**What to produce:** For every line in the material, set down an identical one.
═════ Supplied data
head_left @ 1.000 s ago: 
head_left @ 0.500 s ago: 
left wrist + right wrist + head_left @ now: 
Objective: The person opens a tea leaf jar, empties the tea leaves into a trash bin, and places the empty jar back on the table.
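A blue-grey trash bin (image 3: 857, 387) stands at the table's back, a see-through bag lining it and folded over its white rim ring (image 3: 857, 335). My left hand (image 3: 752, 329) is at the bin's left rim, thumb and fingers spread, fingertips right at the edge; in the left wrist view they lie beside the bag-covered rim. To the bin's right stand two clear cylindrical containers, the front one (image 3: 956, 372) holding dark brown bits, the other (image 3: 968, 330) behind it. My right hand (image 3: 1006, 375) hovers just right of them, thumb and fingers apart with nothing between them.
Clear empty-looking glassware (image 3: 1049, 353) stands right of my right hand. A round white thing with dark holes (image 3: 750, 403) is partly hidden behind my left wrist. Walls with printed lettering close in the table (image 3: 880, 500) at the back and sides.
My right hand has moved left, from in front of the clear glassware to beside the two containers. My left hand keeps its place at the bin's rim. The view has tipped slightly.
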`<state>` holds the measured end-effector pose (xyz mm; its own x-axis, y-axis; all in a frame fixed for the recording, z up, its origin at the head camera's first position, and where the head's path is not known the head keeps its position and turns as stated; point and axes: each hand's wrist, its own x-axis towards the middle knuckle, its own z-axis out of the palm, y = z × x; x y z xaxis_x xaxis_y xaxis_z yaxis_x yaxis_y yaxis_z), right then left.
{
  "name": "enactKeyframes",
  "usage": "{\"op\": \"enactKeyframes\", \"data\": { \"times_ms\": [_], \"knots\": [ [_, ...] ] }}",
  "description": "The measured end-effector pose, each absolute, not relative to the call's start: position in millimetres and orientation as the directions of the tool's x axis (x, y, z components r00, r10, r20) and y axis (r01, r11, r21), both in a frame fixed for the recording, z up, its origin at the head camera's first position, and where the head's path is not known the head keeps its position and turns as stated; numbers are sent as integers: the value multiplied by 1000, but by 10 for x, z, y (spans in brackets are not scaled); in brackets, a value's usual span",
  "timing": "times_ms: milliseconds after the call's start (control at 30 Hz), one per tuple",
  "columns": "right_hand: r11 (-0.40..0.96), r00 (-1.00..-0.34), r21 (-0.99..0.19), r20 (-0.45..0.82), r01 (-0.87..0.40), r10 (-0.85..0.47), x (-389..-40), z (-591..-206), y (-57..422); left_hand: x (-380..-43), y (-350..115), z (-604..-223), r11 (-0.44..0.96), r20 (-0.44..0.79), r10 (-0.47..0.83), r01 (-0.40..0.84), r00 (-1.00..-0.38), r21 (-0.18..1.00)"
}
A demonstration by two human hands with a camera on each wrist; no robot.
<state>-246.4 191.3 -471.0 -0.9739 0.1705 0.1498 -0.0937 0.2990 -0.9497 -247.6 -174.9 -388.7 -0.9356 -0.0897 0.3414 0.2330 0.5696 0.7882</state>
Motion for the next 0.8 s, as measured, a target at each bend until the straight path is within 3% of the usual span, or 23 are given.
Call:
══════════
**Task answer:**
head_left @ 1.000 s ago: 
head_left @ 0.500 s ago: 
left wrist + right wrist + head_left @ now: 
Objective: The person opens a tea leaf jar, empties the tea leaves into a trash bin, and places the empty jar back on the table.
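A blue-grey trash bin (image 3: 857, 387) stands at the table's back, a see-through bag lining it and folded over its white rim ring (image 3: 857, 335). My left hand (image 3: 752, 329) is at the bin's left rim, thumb and fingers spread, fingertips right at the edge; in the left wrist view they lie beside the bag-covered rim. To the bin's right stand two clear cylindrical containers, the front one (image 3: 956, 372) holding dark brown bits, the other (image 3: 968, 330) behind it. My right hand (image 3: 1006, 375) hovers just right of them, thumb and fingers apart with nothing between them.
Clear empty-looking glassware (image 3: 1049, 353) stands right of my right hand. A round white thing with dark holes (image 3: 750, 403) is partly hidden behind my left wrist. Walls with printed lettering close in the table (image 3: 880, 500) at the back and sides.
My right hand has moved left, from in front of the clear glassware to beside the two containers. My left hand keeps its place at the bin's rim. The view has tipped slightly.
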`<state>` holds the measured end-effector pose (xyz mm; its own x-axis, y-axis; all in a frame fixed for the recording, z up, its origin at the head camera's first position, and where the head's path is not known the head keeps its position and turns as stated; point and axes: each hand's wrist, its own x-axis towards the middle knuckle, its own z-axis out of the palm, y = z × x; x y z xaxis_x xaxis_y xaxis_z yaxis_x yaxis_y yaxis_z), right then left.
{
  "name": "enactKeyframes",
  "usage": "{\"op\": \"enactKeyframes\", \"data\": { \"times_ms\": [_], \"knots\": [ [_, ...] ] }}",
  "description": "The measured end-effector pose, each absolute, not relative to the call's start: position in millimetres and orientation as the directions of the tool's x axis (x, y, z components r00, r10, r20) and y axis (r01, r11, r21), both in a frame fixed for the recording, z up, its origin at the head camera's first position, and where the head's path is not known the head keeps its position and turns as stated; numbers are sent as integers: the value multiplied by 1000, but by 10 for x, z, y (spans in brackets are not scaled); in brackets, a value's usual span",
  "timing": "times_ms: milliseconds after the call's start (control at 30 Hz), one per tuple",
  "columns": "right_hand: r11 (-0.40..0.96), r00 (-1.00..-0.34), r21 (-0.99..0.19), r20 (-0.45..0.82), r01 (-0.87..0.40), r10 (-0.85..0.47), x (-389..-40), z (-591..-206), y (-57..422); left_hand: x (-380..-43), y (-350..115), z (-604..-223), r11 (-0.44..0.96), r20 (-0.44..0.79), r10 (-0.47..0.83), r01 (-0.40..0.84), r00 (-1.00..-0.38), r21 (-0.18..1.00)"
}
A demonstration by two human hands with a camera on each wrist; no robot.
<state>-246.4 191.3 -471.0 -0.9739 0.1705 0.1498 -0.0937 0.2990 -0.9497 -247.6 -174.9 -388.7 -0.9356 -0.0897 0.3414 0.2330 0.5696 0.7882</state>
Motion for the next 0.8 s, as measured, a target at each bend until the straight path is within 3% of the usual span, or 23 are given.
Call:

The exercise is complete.